Although Egghead officials won’t know the dollar volume of Windows 95 sales until this evening, employees estimated that sales were up at least 30 percent from typical days. Egghead expects to sell about $80 million worth of Windows 95 and related products in the next six months, according to Egghead President Terence Strom.
Usually software sales peak within a week or month after a product’s release. But with the swirl of hype that surrounded Windows 95, sales surged only seconds after midnight.
Technophiles worldwide have grown impatient. They want their Windows now, said Ron Foster, vice president of operations.
“We’re getting calls from corporations and individuals who want to go to the nearest retail center and pick up their Windows instead of waiting for it to be express-mailed by tomorrow,” Foster said amidst the din of ringing phones and the smell of char-grilled burgers.
But sales reps are urging the masses to refrain from such urgency and wait for the postman.
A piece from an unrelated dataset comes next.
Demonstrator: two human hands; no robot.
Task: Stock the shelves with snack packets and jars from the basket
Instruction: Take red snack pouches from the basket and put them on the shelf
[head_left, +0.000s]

Throngs of eager computer users have already strapped supply of Windows 95 at Egghead’s retail outlets nationwide, Foster said.
Windows 95 isn’t Egghead’s only hot seller. Redmond, Wash.-based Microsoft designed 28 other products, from software to navigate the World Wide Web to high-powered desktop publishing programs, to piggyback on the success of Windows 95.
As an incentive, Egghead employees who sold extra products or upgrades Thursday got an extra slice of cheese, pickles or chips with their otherwise naked buns and beef. Phone reps who correctly answered questions about Windows - such as its price and hardware requirements - also won bonus condiments.
Egghead announced last month that it would move its corporate headquarters from Issaquah to Liberty Lake. The company opened its Spokane sales and service center in January, so most of the workers have been with the company less than nine months.
“It’s crazy. They’re swamped but they’re doing fantastic,” said Joseph Rand, manager of Egghead’s direct response team. Rand oversees phone reps, who were too busy taking catalog and corporate orders to pause for an interview.
Most Spokane distributors of Windows shared Egghead’s sales flurry. Windows 95 packages at Office Depot, which began taking reservations for the product last week, were sold out within hours.
“It’s going nuts around here. Absolutely nuts,” said Angela Warren, an employee at at Office Depot, 1003 E. Third.